• **DATASET CONTENT**
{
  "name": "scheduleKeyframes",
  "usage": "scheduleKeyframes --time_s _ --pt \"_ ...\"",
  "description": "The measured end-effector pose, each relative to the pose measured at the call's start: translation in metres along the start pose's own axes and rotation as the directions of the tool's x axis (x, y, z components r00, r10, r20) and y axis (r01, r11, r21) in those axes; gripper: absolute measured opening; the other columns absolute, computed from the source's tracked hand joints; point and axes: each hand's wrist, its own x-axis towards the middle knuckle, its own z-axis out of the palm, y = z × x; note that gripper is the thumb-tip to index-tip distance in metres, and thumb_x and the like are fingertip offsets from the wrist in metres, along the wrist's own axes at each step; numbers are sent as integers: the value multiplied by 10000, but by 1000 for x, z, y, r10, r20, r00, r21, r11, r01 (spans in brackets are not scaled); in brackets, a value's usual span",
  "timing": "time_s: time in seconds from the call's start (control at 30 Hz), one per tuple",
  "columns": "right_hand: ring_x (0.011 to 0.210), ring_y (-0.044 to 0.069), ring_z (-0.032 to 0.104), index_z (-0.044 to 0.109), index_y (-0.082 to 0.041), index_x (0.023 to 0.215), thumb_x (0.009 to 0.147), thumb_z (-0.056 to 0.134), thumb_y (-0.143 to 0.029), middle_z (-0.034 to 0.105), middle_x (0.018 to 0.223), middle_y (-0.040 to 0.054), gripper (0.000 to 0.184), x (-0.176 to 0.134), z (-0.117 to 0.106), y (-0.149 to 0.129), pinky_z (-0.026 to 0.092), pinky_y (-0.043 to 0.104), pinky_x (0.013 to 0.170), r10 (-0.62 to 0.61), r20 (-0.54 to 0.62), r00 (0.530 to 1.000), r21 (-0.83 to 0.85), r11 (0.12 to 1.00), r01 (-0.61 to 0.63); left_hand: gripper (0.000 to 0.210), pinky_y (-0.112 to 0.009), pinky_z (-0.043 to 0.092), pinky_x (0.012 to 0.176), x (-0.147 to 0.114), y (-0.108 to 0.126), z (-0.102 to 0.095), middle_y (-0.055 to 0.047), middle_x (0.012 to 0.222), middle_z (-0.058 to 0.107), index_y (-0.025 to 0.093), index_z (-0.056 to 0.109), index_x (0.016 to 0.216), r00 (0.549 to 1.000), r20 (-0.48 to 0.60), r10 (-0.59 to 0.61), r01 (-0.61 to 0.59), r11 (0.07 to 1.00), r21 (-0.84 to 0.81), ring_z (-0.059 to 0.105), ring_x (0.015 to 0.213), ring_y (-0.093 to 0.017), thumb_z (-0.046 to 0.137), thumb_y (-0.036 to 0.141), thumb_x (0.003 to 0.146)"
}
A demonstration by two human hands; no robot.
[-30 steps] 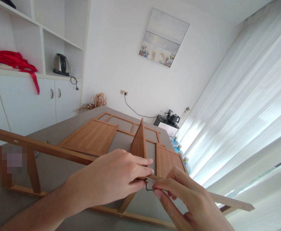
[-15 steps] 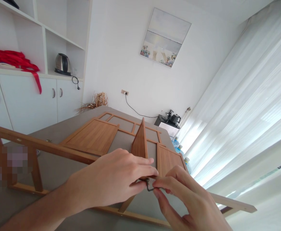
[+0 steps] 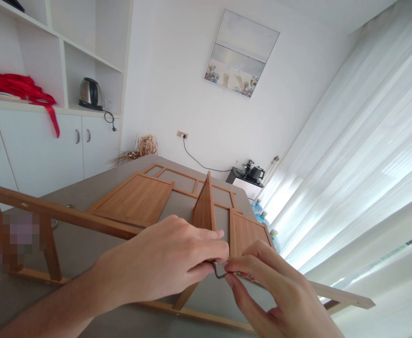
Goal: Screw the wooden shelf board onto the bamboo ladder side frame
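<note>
Between finger and thumb, my right hand (image 3: pixel 276 288) pinches the long arm of a small dark hex key (image 3: pixel 217 272). The key's short end meets the upper rail of a wooden frame (image 3: pixel 86 217), close to my left fingertips. My left hand (image 3: pixel 167 260) is closed over that rail, its thumb below and its fingers on top, covering the joint and any screw head. Just beyond the fingers, an upright wooden panel (image 3: pixel 206 206) stands against the rail. The frame is on its side, with its lower rail (image 3: pixel 206 319) along the tabletop.
Flat wooden panels lie on the grey table (image 3: pixel 86 267), one at the left (image 3: pixel 135 197) and one at the right (image 3: pixel 250 230). A slatted wooden frame (image 3: pixel 184 190) lies behind them. Water bottles (image 3: pixel 264 217) stand beyond the table's right edge, near the white curtain (image 3: pixel 350 178).
The hex key has shifted very slightly, its bend a little to the left and higher. Both hands keep their grips, and the wooden parts stay put.
</note>
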Motion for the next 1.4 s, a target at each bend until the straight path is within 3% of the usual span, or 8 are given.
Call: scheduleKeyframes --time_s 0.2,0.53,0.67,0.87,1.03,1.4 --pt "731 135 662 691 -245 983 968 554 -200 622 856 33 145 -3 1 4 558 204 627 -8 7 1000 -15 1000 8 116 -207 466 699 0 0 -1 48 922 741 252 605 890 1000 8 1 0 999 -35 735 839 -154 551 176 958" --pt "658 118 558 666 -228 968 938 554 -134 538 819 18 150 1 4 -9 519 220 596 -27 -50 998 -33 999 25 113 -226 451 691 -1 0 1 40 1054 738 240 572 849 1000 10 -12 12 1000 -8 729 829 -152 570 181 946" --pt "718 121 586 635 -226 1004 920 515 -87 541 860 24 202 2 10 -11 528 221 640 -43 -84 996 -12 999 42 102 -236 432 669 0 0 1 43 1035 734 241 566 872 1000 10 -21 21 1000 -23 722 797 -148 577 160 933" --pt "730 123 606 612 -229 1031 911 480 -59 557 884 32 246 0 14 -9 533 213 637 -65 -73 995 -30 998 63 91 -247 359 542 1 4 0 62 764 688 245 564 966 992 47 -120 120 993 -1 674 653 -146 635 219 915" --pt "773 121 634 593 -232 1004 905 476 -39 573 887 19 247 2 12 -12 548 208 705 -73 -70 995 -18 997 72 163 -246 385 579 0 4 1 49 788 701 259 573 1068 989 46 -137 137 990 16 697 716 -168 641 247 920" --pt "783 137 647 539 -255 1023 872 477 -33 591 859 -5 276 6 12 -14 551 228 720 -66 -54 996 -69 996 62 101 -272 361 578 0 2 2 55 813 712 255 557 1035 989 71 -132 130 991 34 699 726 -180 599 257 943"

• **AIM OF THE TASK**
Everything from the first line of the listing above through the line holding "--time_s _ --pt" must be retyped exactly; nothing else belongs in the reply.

• **ANSWER BOX**
{
  "name": "scheduleKeyframes",
  "usage": "scheduleKeyframes --time_s _ --pt \"_ ...\"",

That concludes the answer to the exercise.